» Dataset entries:
◇ ◇ ◇ ◇
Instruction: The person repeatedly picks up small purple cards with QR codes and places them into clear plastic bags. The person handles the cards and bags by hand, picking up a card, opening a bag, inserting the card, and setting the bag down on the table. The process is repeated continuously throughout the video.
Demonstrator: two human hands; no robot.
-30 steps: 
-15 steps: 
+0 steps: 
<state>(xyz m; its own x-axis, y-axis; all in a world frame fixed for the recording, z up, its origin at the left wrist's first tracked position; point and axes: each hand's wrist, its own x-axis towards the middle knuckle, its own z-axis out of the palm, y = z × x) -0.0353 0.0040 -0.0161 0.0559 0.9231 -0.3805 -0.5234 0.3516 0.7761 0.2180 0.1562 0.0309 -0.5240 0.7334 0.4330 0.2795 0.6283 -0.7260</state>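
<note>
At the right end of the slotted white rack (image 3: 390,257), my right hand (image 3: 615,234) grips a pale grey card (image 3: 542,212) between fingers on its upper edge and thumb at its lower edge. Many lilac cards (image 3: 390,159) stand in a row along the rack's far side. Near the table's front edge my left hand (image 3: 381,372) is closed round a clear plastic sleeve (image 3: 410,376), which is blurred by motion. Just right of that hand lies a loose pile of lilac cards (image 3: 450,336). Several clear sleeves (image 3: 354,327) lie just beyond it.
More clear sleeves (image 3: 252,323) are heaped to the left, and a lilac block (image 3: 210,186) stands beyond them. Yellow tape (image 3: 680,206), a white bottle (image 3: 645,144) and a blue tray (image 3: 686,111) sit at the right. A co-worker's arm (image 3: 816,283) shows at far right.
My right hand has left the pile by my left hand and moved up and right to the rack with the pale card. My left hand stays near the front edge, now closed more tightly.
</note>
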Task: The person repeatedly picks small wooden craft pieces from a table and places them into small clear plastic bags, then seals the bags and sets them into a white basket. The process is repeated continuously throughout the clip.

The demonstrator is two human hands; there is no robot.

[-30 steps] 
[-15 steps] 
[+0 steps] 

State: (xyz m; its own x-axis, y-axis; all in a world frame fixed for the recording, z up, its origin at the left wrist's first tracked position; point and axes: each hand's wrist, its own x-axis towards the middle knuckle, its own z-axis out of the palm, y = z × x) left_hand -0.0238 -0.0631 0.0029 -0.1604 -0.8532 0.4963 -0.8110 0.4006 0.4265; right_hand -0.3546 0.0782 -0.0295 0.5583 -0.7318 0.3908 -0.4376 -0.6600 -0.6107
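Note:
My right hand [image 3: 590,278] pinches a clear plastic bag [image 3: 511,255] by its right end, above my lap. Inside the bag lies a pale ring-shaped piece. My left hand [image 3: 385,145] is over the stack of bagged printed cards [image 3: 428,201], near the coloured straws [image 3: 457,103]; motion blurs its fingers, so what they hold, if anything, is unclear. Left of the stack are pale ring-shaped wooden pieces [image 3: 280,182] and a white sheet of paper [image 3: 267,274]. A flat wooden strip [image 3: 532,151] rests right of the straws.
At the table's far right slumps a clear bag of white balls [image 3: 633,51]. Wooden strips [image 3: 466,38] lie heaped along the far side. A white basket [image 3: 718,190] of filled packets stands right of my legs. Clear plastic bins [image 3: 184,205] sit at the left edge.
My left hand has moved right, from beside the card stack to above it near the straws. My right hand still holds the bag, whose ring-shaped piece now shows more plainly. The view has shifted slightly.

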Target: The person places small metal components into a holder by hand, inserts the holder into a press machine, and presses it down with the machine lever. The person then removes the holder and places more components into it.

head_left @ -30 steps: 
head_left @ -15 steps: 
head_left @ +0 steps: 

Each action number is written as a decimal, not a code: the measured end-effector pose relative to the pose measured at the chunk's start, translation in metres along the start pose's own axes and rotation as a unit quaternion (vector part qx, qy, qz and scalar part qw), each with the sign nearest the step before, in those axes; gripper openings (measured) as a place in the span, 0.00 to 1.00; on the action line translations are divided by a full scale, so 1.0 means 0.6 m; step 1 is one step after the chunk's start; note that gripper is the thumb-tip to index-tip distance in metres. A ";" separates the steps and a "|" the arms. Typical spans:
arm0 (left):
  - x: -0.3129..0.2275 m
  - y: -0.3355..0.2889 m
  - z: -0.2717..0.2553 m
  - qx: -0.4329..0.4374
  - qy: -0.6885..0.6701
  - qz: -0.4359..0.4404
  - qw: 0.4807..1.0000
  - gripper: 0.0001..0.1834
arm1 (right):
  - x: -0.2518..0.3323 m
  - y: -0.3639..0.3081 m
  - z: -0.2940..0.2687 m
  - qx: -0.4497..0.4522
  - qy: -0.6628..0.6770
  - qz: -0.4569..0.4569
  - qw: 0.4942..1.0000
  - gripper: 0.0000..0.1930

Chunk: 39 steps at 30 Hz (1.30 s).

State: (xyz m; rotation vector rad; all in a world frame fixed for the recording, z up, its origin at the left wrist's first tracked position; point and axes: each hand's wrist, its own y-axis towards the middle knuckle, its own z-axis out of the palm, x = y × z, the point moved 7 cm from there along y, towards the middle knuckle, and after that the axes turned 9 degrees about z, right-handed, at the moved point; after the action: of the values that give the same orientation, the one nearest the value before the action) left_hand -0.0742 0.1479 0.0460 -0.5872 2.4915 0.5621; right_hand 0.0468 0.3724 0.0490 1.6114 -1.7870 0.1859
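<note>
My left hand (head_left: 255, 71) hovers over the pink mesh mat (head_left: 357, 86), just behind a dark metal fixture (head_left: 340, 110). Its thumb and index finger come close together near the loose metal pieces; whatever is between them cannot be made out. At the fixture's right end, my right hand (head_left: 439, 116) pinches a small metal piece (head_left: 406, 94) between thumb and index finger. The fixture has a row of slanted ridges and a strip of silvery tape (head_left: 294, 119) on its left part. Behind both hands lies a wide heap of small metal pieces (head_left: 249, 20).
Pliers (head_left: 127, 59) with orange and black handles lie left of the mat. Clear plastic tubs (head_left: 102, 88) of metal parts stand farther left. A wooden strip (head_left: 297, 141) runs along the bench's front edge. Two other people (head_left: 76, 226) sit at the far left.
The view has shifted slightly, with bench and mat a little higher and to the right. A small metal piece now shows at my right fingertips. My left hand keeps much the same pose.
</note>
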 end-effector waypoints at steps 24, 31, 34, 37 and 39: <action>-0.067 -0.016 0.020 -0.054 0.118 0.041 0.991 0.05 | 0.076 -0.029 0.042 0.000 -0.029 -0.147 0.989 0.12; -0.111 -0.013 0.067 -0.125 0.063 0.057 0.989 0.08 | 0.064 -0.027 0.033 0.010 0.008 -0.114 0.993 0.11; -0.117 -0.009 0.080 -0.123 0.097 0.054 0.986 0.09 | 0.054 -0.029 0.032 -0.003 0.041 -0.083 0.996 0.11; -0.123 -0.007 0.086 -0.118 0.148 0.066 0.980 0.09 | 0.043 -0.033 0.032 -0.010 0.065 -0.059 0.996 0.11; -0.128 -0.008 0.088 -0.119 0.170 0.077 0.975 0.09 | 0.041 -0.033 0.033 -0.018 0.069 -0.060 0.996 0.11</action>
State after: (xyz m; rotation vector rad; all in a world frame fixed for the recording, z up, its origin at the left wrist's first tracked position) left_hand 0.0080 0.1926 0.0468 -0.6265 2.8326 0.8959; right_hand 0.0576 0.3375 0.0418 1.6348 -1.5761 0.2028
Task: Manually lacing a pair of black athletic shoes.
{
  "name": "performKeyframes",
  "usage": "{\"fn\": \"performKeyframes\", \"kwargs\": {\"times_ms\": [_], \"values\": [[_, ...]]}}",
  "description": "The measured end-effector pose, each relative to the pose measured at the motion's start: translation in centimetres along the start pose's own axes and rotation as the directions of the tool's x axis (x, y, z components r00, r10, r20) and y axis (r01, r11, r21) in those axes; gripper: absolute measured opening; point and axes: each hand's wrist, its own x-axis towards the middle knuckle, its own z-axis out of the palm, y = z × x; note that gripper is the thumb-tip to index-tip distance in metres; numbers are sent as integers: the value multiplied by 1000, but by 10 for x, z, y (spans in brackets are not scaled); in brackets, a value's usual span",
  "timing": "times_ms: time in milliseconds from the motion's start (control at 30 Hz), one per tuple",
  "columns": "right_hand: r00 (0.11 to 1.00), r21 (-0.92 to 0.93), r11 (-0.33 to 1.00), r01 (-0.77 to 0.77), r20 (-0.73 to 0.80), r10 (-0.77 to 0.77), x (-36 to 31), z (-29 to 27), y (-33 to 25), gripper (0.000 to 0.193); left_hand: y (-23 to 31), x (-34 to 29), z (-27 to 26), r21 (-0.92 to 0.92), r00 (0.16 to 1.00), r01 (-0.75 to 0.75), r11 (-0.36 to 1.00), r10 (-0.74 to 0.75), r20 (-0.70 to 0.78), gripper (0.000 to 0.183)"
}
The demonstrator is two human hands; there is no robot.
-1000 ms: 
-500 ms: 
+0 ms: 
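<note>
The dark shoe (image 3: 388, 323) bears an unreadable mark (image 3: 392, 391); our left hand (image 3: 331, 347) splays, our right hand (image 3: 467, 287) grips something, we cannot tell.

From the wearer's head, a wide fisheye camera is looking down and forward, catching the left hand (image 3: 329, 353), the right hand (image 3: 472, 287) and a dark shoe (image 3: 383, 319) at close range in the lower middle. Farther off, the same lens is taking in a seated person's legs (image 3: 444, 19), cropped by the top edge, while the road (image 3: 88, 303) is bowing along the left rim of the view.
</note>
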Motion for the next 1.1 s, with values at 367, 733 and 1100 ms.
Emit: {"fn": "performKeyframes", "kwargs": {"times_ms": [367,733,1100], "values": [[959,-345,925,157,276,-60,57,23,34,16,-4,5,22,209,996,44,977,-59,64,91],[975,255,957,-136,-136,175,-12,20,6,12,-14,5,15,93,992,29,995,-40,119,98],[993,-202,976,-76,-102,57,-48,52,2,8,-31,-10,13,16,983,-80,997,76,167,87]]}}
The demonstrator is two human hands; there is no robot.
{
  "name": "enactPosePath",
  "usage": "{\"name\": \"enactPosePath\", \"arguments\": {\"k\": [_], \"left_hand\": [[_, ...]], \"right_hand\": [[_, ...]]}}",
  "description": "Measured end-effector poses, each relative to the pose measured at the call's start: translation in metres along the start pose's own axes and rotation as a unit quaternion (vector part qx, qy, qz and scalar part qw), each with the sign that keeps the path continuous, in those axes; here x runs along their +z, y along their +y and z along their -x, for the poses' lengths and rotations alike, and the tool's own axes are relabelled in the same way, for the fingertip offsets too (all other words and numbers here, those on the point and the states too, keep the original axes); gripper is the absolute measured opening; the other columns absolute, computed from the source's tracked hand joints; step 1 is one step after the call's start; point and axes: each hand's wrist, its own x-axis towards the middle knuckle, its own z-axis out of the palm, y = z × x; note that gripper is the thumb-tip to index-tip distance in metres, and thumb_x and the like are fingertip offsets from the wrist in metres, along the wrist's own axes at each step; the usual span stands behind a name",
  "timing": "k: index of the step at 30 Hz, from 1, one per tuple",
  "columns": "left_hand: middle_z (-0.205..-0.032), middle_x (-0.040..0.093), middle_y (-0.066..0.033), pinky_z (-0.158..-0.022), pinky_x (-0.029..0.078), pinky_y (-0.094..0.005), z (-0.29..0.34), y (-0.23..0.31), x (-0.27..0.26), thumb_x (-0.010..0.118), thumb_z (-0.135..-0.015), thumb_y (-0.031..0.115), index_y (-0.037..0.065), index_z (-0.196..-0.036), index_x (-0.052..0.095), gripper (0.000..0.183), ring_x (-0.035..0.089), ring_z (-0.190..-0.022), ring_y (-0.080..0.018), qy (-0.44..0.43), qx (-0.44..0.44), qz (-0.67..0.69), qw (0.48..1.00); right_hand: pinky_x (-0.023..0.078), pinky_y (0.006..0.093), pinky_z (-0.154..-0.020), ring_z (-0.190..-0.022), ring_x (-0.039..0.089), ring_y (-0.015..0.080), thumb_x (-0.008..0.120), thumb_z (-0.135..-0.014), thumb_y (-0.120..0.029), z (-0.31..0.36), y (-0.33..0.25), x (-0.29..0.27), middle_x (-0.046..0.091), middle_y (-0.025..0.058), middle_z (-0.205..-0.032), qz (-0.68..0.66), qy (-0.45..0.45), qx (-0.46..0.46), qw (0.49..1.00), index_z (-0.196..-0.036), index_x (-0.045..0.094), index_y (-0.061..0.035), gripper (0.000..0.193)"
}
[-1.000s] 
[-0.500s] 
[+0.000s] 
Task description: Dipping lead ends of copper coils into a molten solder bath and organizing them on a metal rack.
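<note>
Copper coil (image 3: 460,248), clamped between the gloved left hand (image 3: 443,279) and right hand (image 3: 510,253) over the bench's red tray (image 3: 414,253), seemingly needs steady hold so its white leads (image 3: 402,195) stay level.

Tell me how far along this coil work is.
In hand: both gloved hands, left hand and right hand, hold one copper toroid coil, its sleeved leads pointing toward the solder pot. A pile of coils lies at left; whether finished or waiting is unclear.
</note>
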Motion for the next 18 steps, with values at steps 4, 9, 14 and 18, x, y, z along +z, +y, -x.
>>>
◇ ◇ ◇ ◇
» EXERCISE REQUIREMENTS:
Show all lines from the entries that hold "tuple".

» REPLY:
  "timing": "times_ms: time in milliseconds from the motion's start (control at 30 Hz), one per tuple",
  "timing": "k: index of the step at 30 Hz, from 1, one per tuple",

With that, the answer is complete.